▶ **Try it**
Output all the entries below. Each must match exactly.

[Dataset items]
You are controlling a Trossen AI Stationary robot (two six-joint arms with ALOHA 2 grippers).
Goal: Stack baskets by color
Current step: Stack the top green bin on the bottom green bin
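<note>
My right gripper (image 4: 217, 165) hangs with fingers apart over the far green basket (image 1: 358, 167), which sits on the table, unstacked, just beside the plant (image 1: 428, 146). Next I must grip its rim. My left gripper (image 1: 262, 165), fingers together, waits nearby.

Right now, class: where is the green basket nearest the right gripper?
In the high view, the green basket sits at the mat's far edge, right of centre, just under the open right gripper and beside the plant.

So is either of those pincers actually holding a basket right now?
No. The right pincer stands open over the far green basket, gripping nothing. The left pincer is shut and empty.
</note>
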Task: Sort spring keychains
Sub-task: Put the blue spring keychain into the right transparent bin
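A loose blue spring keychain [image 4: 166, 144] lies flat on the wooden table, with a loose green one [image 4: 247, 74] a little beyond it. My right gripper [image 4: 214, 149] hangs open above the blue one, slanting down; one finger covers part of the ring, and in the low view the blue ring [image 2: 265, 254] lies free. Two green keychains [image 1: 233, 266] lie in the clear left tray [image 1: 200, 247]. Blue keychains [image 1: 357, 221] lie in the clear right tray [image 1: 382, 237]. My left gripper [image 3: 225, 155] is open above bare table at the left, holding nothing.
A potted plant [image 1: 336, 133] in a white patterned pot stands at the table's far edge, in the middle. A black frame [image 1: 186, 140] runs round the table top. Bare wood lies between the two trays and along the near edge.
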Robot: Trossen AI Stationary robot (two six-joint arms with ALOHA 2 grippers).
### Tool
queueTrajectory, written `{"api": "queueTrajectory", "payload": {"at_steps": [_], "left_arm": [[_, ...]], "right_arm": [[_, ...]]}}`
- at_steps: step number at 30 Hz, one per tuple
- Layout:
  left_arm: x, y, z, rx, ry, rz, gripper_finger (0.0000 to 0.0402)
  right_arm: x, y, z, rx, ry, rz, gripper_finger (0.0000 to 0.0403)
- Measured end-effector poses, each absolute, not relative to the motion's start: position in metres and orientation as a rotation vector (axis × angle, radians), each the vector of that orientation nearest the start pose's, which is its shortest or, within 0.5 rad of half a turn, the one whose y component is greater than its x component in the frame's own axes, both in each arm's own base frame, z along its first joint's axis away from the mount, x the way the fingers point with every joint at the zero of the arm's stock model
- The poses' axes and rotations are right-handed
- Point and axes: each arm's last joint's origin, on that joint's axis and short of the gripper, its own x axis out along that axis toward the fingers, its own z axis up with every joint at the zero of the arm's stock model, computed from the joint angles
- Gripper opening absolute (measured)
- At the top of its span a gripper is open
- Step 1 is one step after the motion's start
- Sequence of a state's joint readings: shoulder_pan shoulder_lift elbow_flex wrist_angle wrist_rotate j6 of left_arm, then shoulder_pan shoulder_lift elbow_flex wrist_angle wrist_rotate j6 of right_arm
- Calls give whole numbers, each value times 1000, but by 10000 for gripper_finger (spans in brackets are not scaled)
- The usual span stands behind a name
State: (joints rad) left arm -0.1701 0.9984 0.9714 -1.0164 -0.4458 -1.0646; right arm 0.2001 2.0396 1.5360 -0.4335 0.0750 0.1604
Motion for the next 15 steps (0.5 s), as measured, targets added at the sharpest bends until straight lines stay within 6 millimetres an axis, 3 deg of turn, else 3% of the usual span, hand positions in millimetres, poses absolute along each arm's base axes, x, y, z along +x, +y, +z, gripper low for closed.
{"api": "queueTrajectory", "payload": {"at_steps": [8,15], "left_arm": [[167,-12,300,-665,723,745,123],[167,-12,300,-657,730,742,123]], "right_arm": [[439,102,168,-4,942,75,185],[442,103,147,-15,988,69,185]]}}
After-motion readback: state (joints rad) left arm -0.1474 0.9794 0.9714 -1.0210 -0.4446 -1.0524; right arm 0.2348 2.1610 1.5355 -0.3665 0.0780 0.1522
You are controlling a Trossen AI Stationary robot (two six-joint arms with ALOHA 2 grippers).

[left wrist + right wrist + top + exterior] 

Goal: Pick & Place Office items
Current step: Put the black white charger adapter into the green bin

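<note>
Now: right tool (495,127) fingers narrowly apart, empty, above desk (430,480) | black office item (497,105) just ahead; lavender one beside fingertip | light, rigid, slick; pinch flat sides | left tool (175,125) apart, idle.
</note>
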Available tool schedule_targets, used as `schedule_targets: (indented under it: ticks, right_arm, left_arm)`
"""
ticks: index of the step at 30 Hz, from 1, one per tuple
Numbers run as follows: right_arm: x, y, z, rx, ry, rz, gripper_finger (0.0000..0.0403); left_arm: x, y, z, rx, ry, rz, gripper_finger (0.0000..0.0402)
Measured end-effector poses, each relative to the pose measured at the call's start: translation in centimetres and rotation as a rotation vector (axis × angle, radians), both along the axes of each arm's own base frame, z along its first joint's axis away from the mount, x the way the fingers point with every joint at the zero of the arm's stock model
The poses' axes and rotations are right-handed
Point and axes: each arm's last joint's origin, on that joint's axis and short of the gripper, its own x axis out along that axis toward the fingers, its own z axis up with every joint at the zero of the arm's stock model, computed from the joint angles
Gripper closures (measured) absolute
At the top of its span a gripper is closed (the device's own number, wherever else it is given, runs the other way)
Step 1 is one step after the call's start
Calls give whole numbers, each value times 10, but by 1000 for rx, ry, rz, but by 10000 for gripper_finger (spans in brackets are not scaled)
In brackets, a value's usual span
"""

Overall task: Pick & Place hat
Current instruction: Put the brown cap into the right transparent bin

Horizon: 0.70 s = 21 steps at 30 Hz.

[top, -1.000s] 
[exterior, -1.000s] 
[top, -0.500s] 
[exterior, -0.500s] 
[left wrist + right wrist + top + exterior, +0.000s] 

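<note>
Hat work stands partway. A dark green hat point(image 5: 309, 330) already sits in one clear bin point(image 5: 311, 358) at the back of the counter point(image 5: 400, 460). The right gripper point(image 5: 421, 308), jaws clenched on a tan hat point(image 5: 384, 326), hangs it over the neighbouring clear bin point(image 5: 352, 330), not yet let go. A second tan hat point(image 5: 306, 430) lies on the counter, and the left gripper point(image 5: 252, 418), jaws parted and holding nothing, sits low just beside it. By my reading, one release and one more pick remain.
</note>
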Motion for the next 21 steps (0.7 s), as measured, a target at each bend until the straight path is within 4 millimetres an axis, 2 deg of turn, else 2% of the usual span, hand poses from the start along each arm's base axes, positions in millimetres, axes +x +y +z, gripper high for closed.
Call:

▶ **Exercise answer**
You are controlling a Trossen AI Stationary robot (two six-joint arms with ALOHA 2 grippers).
Goal: Stack baskets by color
Current step: Stack the top green bin on the bottom green bin
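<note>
My right gripper (image 4: 217, 165) hangs with fingers apart over the far green basket (image 1: 358, 167), which sits on the table, unstacked, just beside the plant (image 1: 428, 146). Next I must grip its rim. My left gripper (image 1: 262, 165), fingers together, waits nearby.

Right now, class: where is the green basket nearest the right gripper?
In the high view, the green basket sits at the mat's far edge, right of centre, just under the open right gripper and beside the plant.

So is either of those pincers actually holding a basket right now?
No. The right pincer stands open over the far green basket, gripping nothing. The left pincer is shut and empty.
</note>
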Task: Sort spring keychains
Sub-task: Put the blue spring keychain into the right transparent bin
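A loose blue spring keychain [image 4: 166, 144] lies flat on the wooden table, with a loose green one [image 4: 247, 74] a little beyond it. My right gripper [image 4: 214, 149] hangs open above the blue one, slanting down; one finger covers part of the ring, and in the low view the blue ring [image 2: 265, 254] lies free. Two green keychains [image 1: 233, 266] lie in the clear left tray [image 1: 200, 247]. Blue keychains [image 1: 357, 221] lie in the clear right tray [image 1: 382, 237]. My left gripper [image 3: 225, 155] is open above bare table at the left, holding nothing.
A potted plant [image 1: 336, 133] in a white patterned pot stands at the table's far edge, in the middle. A black frame [image 1: 186, 140] runs round the table top. Bare wood lies between the two trays and along the near edge.
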Robot: Trossen AI Stationary robot (two six-joint arms with ALOHA 2 grippers).
### Tool
queueTrajectory, written `{"api": "queueTrajectory", "payload": {"at_steps": [_], "left_arm": [[_, ...]], "right_arm": [[_, ...]]}}`
- at_steps: step number at 30 Hz, one per tuple
- Layout:
  left_arm: x, y, z, rx, ry, rz, gripper_finger (0.0000 to 0.0402)
  right_arm: x, y, z, rx, ry, rz, gripper_finger (0.0000 to 0.0403)
- Measured end-effector poses, each absolute, not relative to the motion's start: position in metres and orientation as a rotation vector (axis × angle, radians), each the vector of that orientation nearest the start pose's, which is its shortest or, within 0.5 rad of half a turn, the one whose y component is greater than its x component in the frame's own axes, both in each arm's own base frame, z along its first joint's axis away from the mount, x the way the fingers point with every joint at the zero of the arm's stock model
- The poses' axes and rotations are right-handed
- Point and axes: each arm's last joint's origin, on that joint's axis and short of the gripper, its own x axis out along that axis toward the fingers, its own z axis up with every joint at the zero of the arm's stock model, computed from the joint angles
- Gripper opening absolute (measured)
- At the top of its span a gripper is open
- Step 1 is one step after the motion's start
- Sequence of a state's joint readings: shoulder_pan shoulder_lift elbow_flex wrist_angle wrist_rotate j6 of left_arm, then shoulder_pan shoulder_lift elbow_flex wrist_angle wrist_rotate j6 of right_arm
- Calls give whole numbers, each value times 1000, but by 10000 for gripper_finger (spans in brackets are not scaled)
- The usual span stands behind a name
State: (joints rad) left arm -0.1701 0.9984 0.9714 -1.0164 -0.4458 -1.0646; right arm 0.2001 2.0396 1.5360 -0.4335 0.0750 0.1604
Motion for the next 15 steps (0.5 s), as measured, targets added at the sharpest bends until straight lines stay within 6 millimetres an axis, 3 deg of turn, else 3% of the usual span, hand positions in millimetres, poses absolute along each arm's base axes, x, y, z along +x, +y, +z, gripper low for closed.
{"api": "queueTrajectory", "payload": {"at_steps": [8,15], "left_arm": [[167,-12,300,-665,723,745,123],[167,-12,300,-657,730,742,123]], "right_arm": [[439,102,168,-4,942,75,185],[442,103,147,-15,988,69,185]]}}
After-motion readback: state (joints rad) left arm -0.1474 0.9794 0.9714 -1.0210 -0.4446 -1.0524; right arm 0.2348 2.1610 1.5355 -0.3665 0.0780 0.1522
You are controlling a Trossen AI Stationary robot (two six-joint arms with ALOHA 2 grippers).

[left wrist + right wrist + top + exterior] 

Goal: Pick & Place Office items
Current step: Put the black white charger adapter into the green bin

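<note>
Now: right tool (495,127) fingers narrowly apart, empty, above desk (430,480) | black office item (497,105) just ahead; lavender one beside fingertip | light, rigid, slick; pinch flat sides | left tool (175,125) apart, idle.
</note>
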Available tool schedule_targets, used as `schedule_targets: (indented under it: ticks, right_arm, left_arm)`
"""
ticks: index of the step at 30 Hz, from 1, one per tuple
Numbers run as follows: right_arm: x, y, z, rx, ry, rz, gripper_finger (0.0000..0.0403); left_arm: x, y, z, rx, ry, rz, gripper_finger (0.0000..0.0402)
Measured end-effector poses, each relative to the pose measured at the call's start: translation in centimetres and rotation as a rotation vector (axis × angle, radians), both along the axes of each arm's own base frame, z along its first joint's axis away from the mount, x the way the fingers point with every joint at the zero of the arm's stock model
The poses' axes and rotations are right-handed
Point and axes: each arm's last joint's origin, on that joint's axis and short of the gripper, its own x axis out along that axis toward the fingers, its own z axis up with every joint at the zero of the arm's stock model, computed from the joint angles
Gripper closures (measured) absolute
At the top of its span a gripper is closed (the device's own number, wherever else it is given, runs the other way)
Step 1 is one step after the call's start
Calls give whole numbers, each value times 10, but by 1000 for rx, ry, rz, but by 10000 for gripper_finger (spans in brackets are not scaled)
In brackets, a value's usual span
"""

Overall task: Pick & Place hat
Current instruction: Put the brown cap into the right transparent bin

Horizon: 0.70 s = 21 steps at 30 Hz.

[top, -1.000s] 
[exterior, -1.000s] 
[top, -0.500s] 
[exterior, -0.500s] 
[left wrist + right wrist + top + exterior, +0.000s] 

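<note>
Hat work stands partway. A dark green hat point(image 5: 309, 330) already sits in one clear bin point(image 5: 311, 358) at the back of the counter point(image 5: 400, 460). The right gripper point(image 5: 421, 308), jaws clenched on a tan hat point(image 5: 384, 326), hangs it over the neighbouring clear bin point(image 5: 352, 330), not yet let go. A second tan hat point(image 5: 306, 430) lies on the counter, and the left gripper point(image 5: 252, 418), jaws parted and holding nothing, sits low just beside it. By my reading, one release and one more pick remain.
</note>
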Motion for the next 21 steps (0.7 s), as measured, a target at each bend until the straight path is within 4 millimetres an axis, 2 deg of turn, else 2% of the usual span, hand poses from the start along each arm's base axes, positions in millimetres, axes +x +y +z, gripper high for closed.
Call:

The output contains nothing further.